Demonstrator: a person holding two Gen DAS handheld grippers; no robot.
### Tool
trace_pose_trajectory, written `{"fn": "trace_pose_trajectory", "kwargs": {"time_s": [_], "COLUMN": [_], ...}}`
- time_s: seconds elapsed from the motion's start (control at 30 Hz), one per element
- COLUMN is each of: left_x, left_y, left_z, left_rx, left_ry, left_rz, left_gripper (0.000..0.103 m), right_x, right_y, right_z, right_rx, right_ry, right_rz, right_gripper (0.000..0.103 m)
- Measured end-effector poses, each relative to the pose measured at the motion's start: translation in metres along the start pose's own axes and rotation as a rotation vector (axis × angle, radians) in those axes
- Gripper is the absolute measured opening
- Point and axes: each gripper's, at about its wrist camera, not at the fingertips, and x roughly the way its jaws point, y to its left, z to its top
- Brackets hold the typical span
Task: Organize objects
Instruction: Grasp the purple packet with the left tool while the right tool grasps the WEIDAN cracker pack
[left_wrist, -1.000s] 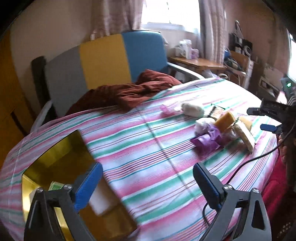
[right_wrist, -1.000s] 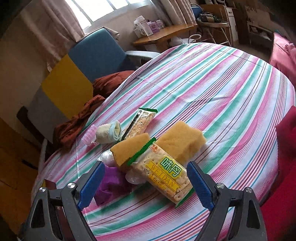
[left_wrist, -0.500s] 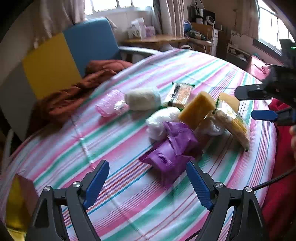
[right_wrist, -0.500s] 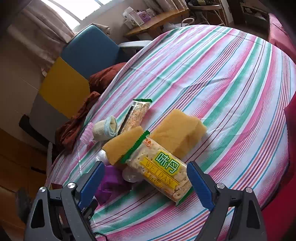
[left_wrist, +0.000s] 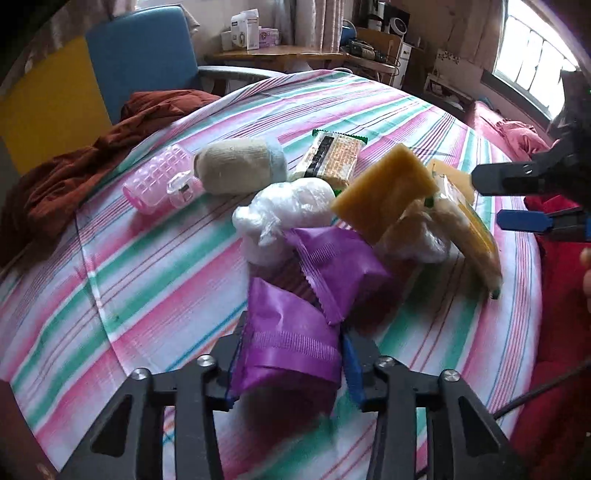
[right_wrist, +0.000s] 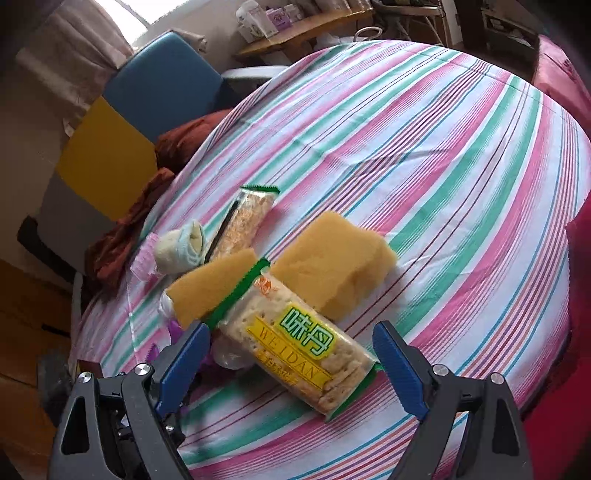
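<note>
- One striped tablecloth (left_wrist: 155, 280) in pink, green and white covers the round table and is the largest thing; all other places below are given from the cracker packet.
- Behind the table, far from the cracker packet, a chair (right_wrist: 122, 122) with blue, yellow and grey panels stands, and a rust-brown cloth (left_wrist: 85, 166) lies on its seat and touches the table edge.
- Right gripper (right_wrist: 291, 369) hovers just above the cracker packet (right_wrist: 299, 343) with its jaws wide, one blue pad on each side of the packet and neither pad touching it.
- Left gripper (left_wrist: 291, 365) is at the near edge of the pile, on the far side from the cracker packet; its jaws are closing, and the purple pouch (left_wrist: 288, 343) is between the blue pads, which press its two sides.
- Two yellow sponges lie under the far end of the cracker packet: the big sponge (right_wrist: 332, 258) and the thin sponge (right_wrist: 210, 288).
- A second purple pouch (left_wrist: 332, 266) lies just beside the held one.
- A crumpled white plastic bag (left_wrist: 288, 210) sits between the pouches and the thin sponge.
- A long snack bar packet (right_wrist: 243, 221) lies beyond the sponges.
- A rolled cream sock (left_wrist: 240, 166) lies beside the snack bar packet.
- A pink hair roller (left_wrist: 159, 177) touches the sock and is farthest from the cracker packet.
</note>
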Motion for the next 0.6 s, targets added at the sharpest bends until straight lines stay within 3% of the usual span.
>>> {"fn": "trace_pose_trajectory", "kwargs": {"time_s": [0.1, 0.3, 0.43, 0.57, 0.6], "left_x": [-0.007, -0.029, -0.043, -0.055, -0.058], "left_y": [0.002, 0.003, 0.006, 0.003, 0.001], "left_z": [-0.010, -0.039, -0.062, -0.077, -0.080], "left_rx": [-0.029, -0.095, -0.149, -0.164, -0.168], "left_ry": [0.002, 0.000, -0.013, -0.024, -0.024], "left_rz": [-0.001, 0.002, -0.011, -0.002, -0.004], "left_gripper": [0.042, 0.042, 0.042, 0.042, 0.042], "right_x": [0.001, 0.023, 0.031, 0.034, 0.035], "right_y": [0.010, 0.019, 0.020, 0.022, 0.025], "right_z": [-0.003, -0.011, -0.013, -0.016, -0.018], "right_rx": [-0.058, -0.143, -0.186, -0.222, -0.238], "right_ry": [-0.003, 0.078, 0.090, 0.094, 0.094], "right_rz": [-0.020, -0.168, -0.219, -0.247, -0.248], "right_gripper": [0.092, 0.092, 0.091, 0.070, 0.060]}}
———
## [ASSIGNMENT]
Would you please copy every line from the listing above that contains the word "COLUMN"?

## [ANSWER TO THE EXERCISE]
trace_pose_trajectory, written `{"fn": "trace_pose_trajectory", "kwargs": {"time_s": [_], "COLUMN": [_], ...}}`
- COLUMN is each of: left_x, left_y, left_z, left_rx, left_ry, left_rz, left_gripper (0.000..0.103 m), right_x, right_y, right_z, right_rx, right_ry, right_rz, right_gripper (0.000..0.103 m)

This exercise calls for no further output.